The Breakfast Club
It is a new year for me, 1985, and the
first entry is “The Breakfast Club”.
In my youth, there was no way around “The
Breakfast Club”. This was a movie everybody had watched, and everybody were referring
too. In social circles, but also in media and in countless tv-series and movies.
Of course I watched it too, but it took me a bit longer to recognize the
significance of it than most. I guess I was not much of a rebellious youth at
the time.
“The Breakfast Club” takes place in the
course of a single Saturday and except for a few bookending scenes, takes place
entirely inside a high school with only seven characters appearing. Five of
these characters are high school students there for detention, each
representing a different type in the school. There is the “Princess”, Claire
(Molly Ringwald), the “Basket case”, Allison (Ally Sheedy), the “Athlete”, Andrew
(Emilio Estevez), the “Brain”, Brian (Anthony Michael Hall) and the “Criminal”,
John (Judd Nelson).
The entire movie is about the interactions
of these five teenagers during detention. It plays out as a “kammerspiel”

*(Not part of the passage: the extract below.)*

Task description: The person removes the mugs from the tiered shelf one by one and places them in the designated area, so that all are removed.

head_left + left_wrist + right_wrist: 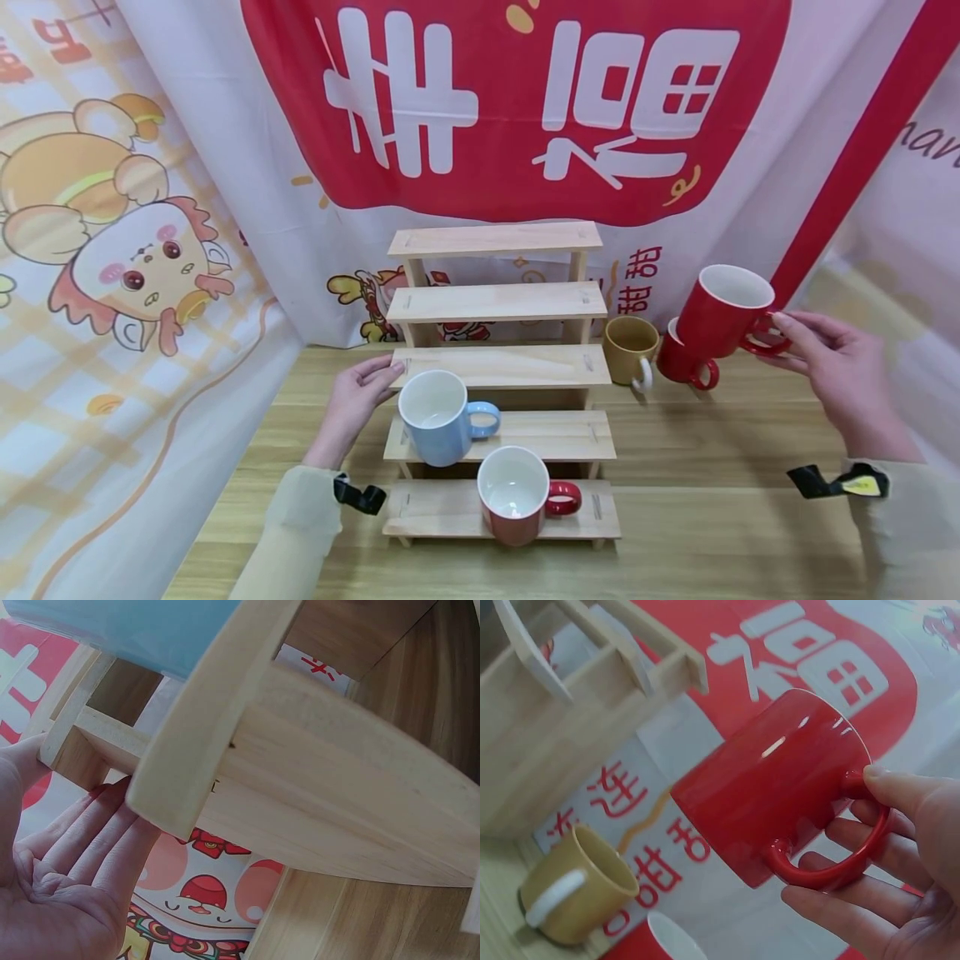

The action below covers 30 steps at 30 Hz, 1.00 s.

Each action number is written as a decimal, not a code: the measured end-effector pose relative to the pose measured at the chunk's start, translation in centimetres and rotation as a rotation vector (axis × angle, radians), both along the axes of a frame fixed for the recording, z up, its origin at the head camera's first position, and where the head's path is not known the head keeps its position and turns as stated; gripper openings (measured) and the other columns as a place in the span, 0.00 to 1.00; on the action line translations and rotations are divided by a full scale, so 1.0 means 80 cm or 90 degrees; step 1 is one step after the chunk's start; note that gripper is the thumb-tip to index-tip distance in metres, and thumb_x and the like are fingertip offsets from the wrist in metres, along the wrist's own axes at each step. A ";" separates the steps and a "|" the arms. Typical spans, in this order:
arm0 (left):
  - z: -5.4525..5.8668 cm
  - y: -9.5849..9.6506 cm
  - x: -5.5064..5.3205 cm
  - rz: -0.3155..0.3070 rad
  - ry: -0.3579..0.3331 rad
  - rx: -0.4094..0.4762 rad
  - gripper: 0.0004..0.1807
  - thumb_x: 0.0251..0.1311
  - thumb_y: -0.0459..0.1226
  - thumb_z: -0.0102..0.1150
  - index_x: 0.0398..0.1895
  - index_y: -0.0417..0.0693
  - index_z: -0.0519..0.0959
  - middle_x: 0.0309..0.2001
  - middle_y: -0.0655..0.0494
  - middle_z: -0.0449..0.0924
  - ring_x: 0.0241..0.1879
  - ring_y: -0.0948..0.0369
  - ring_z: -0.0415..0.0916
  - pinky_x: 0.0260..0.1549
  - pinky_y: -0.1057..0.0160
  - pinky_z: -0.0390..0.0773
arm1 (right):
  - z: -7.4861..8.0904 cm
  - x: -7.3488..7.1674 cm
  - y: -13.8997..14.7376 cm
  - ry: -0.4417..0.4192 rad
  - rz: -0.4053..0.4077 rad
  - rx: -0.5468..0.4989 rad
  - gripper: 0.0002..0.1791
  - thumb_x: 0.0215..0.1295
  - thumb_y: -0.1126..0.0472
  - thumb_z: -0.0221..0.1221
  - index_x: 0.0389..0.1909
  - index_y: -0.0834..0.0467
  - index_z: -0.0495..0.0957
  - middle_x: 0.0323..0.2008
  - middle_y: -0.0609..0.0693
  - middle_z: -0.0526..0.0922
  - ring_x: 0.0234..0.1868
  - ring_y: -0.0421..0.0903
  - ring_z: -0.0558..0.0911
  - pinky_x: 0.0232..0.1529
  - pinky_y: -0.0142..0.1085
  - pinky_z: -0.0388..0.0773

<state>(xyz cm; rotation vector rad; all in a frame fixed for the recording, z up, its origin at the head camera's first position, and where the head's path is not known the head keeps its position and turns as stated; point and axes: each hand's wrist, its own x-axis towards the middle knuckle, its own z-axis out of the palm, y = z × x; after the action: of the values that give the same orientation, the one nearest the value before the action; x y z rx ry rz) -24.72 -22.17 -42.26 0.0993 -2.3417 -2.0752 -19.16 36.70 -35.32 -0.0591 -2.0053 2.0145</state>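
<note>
My right hand (843, 358) holds a red mug (723, 310) by its handle, up in the air at the right of the stepped wooden rack (495, 367). The right wrist view shows the thumb on top of the handle (832, 877) and fingers around and under it. At the rack's left side, my left hand (360, 400) grips the end of the middle step, thumb above and fingers below. A light blue mug (437, 429) stands on the second step from the bottom, handle to the right. On the lowest step sits a red mug with a white inside (513, 500).
Beside the rack's right side, a mustard mug with a white handle (630, 350) stands on the wooden table (712, 467). Another red mug (678, 362) is next to it, partly hidden by the held one. Printed cloth (210, 75) hangs behind and at the sides.
</note>
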 end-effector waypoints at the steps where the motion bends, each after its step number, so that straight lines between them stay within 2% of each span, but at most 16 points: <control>1: 0.000 0.000 0.000 0.000 0.000 0.000 0.33 0.68 0.46 0.66 0.67 0.33 0.72 0.60 0.38 0.79 0.60 0.47 0.77 0.56 0.57 0.81 | -0.003 0.000 0.004 0.001 -0.004 -0.009 0.16 0.69 0.58 0.66 0.55 0.57 0.84 0.39 0.40 0.89 0.36 0.37 0.88 0.33 0.30 0.86; 6: 0.001 0.001 0.001 0.000 -0.002 -0.001 0.33 0.68 0.46 0.67 0.67 0.34 0.71 0.60 0.39 0.79 0.58 0.50 0.78 0.52 0.62 0.82 | -0.015 -0.005 0.019 -0.015 -0.056 -0.007 0.20 0.68 0.54 0.67 0.57 0.56 0.84 0.39 0.37 0.88 0.36 0.34 0.87 0.32 0.28 0.85; 10: 0.002 0.001 0.002 0.000 -0.002 -0.004 0.33 0.68 0.46 0.67 0.67 0.34 0.71 0.60 0.39 0.79 0.56 0.55 0.80 0.51 0.64 0.83 | -0.023 -0.014 0.028 0.000 -0.088 -0.061 0.15 0.66 0.56 0.68 0.51 0.57 0.86 0.37 0.39 0.88 0.35 0.35 0.87 0.31 0.29 0.85; 14: 0.002 0.000 0.001 0.001 -0.006 -0.007 0.34 0.67 0.48 0.67 0.68 0.34 0.71 0.60 0.38 0.79 0.59 0.49 0.78 0.51 0.64 0.83 | -0.030 -0.027 0.036 0.017 -0.104 -0.125 0.12 0.65 0.58 0.69 0.47 0.58 0.87 0.35 0.42 0.89 0.35 0.37 0.88 0.31 0.31 0.86; 19: 0.002 0.000 0.000 -0.001 -0.005 -0.002 0.35 0.67 0.48 0.68 0.67 0.33 0.71 0.60 0.38 0.79 0.62 0.43 0.74 0.51 0.64 0.83 | -0.038 -0.045 0.051 -0.010 -0.143 -0.143 0.18 0.62 0.54 0.71 0.50 0.57 0.86 0.36 0.40 0.88 0.34 0.37 0.88 0.31 0.31 0.85; 25: 0.001 -0.001 -0.002 -0.003 -0.001 -0.004 0.34 0.68 0.47 0.67 0.67 0.33 0.71 0.60 0.38 0.79 0.61 0.45 0.76 0.54 0.60 0.82 | -0.047 -0.060 0.062 -0.006 -0.139 -0.209 0.10 0.63 0.59 0.71 0.43 0.59 0.87 0.33 0.43 0.89 0.31 0.40 0.88 0.29 0.33 0.86; 30: 0.002 0.000 -0.002 -0.004 -0.004 -0.005 0.34 0.68 0.47 0.67 0.67 0.33 0.71 0.60 0.39 0.79 0.58 0.51 0.78 0.58 0.53 0.79 | -0.055 -0.067 0.063 -0.015 -0.131 -0.222 0.05 0.65 0.62 0.69 0.40 0.59 0.87 0.30 0.44 0.88 0.28 0.40 0.88 0.25 0.34 0.86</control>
<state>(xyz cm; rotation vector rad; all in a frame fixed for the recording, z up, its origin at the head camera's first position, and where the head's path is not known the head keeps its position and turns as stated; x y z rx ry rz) -24.86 -22.20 -42.14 0.0989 -2.3569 -2.0712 -24.53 41.70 -39.73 -0.3489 -1.5645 2.2067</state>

(sorry could not find an English translation, look it up) in the Strindberg
tradition, not unlike “12 Angry Men”. To begin with each character is their type,
provoking each other by playing on their stereotypes. John manages to throw the
discipline teacher, Richard Vernon (Paul Gleason) into a frenzy, he picks a
fight with Andrew and is extremely provocative towards Claire, whom he seems to
find a sadistic glee in getting flustered. Allison is plain weird and generally
ignored and Brian, the geek, is simply discounted by the others.
Something happens over the course of the
movie. While their assignment of the day is to write an essay about how they
see themselves, they actually learn things about each other that shatters their
preconceptions. Each have their crosses to carry that seem invisible to others
and each of them are a lot more than their stereotype. It is a process, but not
a guided process. They fight, they shout, tease, mock, but they actually also
listens, and that is the exciting thing. They all experience that when you
start learning something about other people, it is very difficult to reduce
them back to stereotypes.
Each character has a depth that we are unaware
of going in and learning this depth, we the audience, are also listening and
learning and getting an unexpected understanding of these young people. In
hindsight we may think that their problems are predictable, but so what? To these
children, they are deadly serious problems. It is why they are in detention, and
they are uniquely able to mirror themselves in the issues the others are struggling
with. They also realize that they can bond in unexpected ways. Their dance-off
or their roaming through the school are good examples.
The question of whether this understanding
and bonding is confined to this room or can be extended to the “real” outside
world is popped by Brian: “What happens on Monday?”, but instead of the rose-hued,
yes, we will all be friends, the five of them have no illusions. This doubt can
be construed as depressing defeatism, but I see it as refreshing clarity. They
are changed by this experience, maybe even profoundly, but on their own terms
and without obligations.
I had a discussion with my wife on whether
the movie has aged well. My point was (and is) that these issues are universal
and change hair and cloth fashion, this movie could be made today, that it has
aged very well indeed. Her argument was that this movie would be wasted on
youth today. That the depth and pace and sentiment of the movie would be too deep,
to slow and too profound for the tik-tok generation. She may be right and that
saddens me greatly. In the compartmentalized world today of echo chambers, the
central message of going beyond type and actually listen, is sorely needed. “The
Breakfast Club” is an excellent exponent of it and I would encourage any teenager
(anybody, really) to watch it.
The five actors became known as the
brat-pack and “The Breakfast Club” springboarded them into excellent Hollywood
careers. Checking their filmographies you get lists great movies and tv-series
over the past forty years. And John Hughes? Well, he was the king of the teenage
movie, a status he still holds, fifteen years after his death.
If you have not watched “The Breakfast Club”,
you need to fix that gap immediately.